Prudence was the first to lay, and much to my amazement she laid her first egg, and every egg since then, in a small chicken nest box in Ramon’s coop. Eleanor started laying a day later, and for the first couple of days I would find her eggs just sitting on the ground out in the open in the pasture. Then by her third egg, Eleanor started laying on the floor in the corner of Ramon’s coop. Eleanor is a bit larger than Prudence, and there was no way that she was going to fit into the chicken nest box. Needless to say, I was quite relieved that both of the girls had found somewhere safe to lay their eggs.

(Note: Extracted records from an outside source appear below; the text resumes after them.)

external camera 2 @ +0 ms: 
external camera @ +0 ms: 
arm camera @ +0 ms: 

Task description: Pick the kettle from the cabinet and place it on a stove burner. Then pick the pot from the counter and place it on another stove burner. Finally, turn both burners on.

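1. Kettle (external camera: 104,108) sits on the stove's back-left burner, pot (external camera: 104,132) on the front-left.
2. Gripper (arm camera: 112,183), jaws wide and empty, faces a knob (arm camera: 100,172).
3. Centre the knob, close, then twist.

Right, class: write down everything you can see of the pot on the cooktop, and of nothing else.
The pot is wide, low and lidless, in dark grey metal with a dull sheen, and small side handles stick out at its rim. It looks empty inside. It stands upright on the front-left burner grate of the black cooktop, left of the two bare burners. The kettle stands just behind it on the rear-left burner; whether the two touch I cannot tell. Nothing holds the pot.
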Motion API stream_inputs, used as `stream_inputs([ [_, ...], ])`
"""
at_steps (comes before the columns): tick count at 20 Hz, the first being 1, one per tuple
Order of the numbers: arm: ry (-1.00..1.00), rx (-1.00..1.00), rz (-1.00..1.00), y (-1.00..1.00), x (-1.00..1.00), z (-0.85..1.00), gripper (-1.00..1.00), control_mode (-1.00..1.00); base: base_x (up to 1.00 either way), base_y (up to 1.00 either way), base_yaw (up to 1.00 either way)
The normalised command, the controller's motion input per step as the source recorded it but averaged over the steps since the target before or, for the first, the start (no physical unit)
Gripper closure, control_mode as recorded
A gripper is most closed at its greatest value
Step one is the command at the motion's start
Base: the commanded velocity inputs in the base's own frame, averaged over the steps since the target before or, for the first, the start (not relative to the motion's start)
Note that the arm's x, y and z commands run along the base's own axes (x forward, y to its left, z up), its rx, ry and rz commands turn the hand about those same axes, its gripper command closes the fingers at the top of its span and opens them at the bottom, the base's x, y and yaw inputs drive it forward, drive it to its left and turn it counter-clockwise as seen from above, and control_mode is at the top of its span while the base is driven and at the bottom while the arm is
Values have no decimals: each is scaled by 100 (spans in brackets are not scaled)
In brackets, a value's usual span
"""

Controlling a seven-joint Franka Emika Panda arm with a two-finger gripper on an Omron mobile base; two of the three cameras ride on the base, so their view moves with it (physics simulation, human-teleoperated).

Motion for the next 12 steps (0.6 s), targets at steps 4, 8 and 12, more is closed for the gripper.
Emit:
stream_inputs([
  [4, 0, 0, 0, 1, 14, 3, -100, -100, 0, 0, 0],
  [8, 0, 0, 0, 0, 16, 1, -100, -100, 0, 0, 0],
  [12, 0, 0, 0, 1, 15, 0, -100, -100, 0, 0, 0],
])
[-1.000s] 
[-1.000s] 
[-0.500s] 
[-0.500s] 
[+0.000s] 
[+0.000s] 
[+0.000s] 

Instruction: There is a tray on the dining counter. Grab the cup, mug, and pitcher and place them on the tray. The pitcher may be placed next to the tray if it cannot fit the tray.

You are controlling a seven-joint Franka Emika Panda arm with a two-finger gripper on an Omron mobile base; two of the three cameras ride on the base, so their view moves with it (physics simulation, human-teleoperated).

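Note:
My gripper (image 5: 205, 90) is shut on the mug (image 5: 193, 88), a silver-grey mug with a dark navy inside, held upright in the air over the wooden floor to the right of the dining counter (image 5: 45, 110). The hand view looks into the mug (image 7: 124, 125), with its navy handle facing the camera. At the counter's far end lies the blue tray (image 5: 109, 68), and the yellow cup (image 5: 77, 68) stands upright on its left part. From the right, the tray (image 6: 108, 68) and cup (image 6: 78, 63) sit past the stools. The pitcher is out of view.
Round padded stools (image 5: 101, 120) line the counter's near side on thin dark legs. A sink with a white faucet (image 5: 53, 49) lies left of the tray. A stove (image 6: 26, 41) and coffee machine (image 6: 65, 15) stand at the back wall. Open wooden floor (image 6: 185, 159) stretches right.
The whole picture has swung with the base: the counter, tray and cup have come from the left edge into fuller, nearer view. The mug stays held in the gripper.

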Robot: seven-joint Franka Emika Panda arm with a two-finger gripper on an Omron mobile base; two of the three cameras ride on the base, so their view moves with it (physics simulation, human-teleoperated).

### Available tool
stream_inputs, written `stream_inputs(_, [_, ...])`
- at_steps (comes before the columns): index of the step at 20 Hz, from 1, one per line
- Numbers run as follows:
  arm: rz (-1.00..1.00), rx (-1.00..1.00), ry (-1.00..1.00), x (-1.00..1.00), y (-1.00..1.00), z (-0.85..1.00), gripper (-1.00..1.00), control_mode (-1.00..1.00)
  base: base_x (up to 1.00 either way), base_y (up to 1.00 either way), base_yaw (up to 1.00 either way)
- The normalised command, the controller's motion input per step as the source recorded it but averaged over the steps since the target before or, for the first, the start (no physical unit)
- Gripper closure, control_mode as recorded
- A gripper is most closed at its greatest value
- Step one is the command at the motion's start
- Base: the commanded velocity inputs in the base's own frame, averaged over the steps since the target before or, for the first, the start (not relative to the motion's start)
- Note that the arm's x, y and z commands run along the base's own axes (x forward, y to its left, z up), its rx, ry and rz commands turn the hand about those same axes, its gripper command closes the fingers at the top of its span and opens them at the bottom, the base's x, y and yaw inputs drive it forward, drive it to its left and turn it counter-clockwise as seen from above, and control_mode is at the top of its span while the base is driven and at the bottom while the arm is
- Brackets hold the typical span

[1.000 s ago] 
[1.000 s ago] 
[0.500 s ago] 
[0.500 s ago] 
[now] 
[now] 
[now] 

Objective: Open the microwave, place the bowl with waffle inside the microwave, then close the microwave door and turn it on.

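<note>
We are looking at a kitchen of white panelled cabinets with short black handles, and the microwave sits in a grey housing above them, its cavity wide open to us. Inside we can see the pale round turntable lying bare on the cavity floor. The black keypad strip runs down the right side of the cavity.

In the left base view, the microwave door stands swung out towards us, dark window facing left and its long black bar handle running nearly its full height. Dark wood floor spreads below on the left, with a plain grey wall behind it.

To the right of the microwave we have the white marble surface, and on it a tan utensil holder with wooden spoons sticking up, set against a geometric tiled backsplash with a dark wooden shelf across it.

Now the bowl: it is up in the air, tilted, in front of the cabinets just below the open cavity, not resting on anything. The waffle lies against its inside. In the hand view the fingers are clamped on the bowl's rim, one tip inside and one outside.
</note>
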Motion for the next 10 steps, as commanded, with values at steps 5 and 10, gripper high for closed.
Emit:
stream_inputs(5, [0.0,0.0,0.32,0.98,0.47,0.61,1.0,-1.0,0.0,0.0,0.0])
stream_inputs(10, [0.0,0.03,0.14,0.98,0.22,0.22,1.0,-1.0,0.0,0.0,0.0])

I still worried a bit though that when one of the girls decided she was ready to hatch some eggs, she would fly over the fence and head off into the bushes. About a week ago, Eleanor started spending the night in Ramon’s coop instead of on her high roost with Ringo and Prudence. It seemed that Eleanor had gone broody, meaning she is ready to set and hatch eggs. I began making more and more frequent trips out to the pasture, looking to see if Eleanor was spending all day and all night in Ramon’s coop which would mean that she was truly broody. After several days of her being camped out in Ramon’s coop, I was convinced that she was broody. I had been hoping that one of the girls would go broody so that we could hatch some turkeys, and I again breathed a huge sigh of relief that she had done it in the safety of Ramon’s coop.

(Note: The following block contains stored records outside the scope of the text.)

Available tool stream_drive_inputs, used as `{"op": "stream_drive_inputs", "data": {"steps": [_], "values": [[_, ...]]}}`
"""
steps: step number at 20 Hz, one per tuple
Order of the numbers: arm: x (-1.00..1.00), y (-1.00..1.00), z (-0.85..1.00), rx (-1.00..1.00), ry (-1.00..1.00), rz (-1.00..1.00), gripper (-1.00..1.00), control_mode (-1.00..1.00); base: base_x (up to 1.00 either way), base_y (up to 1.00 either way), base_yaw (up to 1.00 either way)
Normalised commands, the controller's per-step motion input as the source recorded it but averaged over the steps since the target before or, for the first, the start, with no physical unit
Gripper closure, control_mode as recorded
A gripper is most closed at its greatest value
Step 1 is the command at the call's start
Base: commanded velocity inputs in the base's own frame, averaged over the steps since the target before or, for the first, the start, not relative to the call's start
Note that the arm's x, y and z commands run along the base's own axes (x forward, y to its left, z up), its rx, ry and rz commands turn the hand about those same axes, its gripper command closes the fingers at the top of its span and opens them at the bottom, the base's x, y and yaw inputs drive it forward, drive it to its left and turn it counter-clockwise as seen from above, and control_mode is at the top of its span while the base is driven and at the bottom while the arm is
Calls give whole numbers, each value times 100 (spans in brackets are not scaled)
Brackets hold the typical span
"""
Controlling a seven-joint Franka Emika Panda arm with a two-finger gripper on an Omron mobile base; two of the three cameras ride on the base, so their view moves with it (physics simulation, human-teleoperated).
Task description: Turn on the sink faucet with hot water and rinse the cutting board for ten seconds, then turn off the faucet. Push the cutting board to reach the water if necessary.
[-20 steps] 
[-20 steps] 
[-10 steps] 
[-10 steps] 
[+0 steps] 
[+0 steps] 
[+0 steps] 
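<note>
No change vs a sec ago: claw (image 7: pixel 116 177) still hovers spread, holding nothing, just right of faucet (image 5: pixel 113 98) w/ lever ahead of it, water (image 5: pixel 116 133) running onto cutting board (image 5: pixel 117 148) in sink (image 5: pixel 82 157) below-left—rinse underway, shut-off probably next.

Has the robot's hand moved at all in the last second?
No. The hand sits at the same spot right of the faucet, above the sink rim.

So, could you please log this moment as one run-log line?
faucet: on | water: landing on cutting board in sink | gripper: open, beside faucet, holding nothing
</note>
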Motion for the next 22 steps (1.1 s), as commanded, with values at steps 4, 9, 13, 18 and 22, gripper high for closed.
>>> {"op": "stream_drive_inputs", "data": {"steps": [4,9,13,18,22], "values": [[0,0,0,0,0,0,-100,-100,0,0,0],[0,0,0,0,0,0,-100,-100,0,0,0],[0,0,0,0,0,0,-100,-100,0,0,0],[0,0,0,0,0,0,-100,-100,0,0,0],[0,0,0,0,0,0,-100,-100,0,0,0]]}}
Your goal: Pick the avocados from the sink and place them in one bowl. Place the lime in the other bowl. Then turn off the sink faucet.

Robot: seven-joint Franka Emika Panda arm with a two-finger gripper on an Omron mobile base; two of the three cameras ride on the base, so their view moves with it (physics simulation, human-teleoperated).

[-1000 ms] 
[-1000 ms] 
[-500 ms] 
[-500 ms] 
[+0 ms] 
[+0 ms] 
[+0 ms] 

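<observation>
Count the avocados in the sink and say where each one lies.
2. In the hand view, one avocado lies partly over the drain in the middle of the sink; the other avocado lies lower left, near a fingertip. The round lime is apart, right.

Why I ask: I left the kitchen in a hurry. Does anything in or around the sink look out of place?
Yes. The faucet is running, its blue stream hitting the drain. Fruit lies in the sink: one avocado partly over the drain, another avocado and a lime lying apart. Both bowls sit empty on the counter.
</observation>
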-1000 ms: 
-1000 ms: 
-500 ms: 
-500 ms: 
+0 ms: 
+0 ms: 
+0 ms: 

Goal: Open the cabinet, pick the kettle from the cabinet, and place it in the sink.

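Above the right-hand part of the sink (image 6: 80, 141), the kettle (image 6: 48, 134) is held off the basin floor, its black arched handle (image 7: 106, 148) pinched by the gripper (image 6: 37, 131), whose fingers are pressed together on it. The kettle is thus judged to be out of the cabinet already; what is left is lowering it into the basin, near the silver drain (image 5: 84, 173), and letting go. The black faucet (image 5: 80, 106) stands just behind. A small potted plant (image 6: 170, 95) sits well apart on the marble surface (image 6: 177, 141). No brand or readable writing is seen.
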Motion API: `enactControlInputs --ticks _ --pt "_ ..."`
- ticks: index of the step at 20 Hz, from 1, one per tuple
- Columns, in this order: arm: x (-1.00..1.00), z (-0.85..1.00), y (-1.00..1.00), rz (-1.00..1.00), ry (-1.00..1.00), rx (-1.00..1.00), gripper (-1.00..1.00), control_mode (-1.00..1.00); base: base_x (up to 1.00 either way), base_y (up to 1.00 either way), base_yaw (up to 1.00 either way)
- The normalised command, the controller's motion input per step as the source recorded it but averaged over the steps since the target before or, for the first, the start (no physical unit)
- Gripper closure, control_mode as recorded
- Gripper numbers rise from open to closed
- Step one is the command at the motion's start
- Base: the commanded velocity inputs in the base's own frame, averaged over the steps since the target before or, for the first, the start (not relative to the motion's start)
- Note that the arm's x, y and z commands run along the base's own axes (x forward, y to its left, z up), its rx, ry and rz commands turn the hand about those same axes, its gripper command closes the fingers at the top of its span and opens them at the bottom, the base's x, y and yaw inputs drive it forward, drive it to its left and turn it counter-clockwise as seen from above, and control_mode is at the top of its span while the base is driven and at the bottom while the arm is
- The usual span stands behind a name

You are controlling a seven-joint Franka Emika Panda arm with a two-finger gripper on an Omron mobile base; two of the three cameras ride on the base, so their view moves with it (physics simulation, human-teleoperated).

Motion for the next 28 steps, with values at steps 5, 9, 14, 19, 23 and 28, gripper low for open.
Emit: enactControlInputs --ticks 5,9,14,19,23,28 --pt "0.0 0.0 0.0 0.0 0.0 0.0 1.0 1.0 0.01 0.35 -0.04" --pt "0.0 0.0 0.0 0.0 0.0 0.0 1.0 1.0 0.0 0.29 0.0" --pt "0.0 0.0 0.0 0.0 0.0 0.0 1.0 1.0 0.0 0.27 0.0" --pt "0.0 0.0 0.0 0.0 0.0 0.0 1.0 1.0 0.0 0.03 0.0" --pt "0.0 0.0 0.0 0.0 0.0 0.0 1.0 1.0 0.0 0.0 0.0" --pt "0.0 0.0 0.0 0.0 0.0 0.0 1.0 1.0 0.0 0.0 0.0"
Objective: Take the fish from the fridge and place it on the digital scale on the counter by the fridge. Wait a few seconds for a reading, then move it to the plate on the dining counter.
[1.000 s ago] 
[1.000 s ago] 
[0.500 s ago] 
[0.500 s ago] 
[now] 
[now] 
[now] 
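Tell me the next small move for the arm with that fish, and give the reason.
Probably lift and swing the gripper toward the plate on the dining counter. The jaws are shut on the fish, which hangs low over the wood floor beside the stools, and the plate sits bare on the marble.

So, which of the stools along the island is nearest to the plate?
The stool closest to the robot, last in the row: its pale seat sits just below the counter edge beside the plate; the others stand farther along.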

had been collecting turkey eggs every day to store them safely in the house, and now that Eleanor was broody it was time to give her some eggs to incubate. I went outside one afternoon and called everyone for treats, and I was happy that Eleanor came out of the coop for treats. She had been sitting on two eggs that I had left in there for her for a couple of days. I quickly removed those eggs and put 10 newer eggs in the coop, marked with a big X on the bottom with a pen, so that I would know which ones were being incubated, and I could collect any newly laid eggs by Prudence that Eleanor may also try to incubate. It is important that all of the eggs that are being incubated start out being incubated at the same point in time so that they all hatch within a couple of days of each other. After I put the eggs in the coop and Eleanor had spent a few minutes in the pasture and was ready to go back into the coop, I saw her stick her head in the door, make a little noise, and then leave. Uh oh I thought, she knows something is up. I went about my business and came back to check in about an hour, and thankfully Eleanor was back in the coop in her usual spot, but she was only setting on four eggs, while the other eight sat beside her on the floor. Darn it! She definitely knew something was up. But thankfully her instincts kicked in, and when I checked on Eleanor a few hours later she was setting on all of the eggs. I did a happy dance! This just might work after all!

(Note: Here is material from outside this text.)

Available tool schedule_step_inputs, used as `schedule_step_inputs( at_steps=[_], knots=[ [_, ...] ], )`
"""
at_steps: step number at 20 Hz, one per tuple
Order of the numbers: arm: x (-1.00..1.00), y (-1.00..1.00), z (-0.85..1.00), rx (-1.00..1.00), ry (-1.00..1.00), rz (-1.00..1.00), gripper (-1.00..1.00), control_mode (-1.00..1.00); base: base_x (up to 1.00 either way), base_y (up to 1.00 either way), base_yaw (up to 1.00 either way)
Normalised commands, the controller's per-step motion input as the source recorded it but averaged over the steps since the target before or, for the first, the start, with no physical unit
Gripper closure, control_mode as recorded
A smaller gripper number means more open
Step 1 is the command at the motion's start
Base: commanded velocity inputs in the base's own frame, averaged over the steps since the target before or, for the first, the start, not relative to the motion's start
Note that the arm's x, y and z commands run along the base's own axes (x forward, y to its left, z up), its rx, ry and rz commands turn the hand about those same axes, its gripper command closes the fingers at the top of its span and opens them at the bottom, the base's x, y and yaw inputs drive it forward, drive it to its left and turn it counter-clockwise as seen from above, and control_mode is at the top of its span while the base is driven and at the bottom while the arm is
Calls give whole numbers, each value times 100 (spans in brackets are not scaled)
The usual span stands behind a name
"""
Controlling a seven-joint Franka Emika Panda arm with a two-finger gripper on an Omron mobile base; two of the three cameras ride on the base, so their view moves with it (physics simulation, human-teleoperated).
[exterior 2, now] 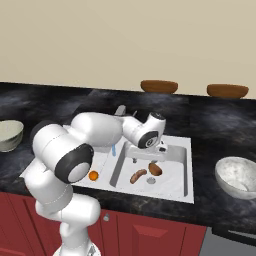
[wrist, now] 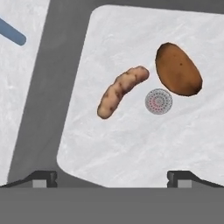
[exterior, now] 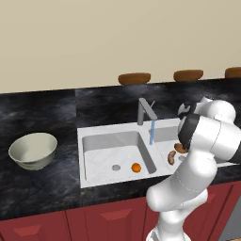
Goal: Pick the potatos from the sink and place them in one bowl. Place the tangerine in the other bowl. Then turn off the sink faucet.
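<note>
Both base views look forward and down from behind the arm, left and right, sharing the white double-basin sink point(exterior: 89, 155); the hand view looks closely down into one basin.

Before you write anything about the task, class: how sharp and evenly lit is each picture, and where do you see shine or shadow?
Left base view: sharp, flat even light, soft sheen on the pale bowl. Right base view: equally crisp, glossy highlights on the arm, the counter mottled dark. Hand view: both potatos and the drain in clear focus, hardly any cast shadow, no blur.
</note>
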Motion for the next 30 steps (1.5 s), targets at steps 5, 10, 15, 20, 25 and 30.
schedule_step_inputs(
  at_steps=[5, 10, 15, 20, 25, 30],
  knots=[
    [0, 13, -4, 5, 0, -10, -100, -100, 0, 0, 0],
    [0, 0, 0, 9, 0, -23, -100, -100, 0, 0, 0],
    [9, 0, -16, 12, 0, -22, -100, -100, 0, 0, 0],
    [37, 0, -34, 9, 0, -8, -100, -100, 0, 0, 0],
    [43, 0, -34, 4, 0, 0, -100, -100, 0, 0, 0],
    [22, -5, -42, 1, 0, 0, -100, -100, 0, 0, 0]
  ],
)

It’s been two days since I gave Eleanor the eggs, and I have not seen her leave the coop once. A broody hen’s instincts are strong, and they will only leave the nest for a few minutes each day to eat, drink, poop, and take a quick dust bath. I’m sure she knows what she needs to do to take care of herself and her eggs, but if I don’t see her leave the nest in a few more days I may try to encourage her to leave for a bit to make sure she is eating and drinking. I have heard of a few sad stories where an especially devoted broody hen will actually starve herself while incubating eggs. So fingers crossed that all goes well, and in about 26 days we should have turkey poults hatching at the farm!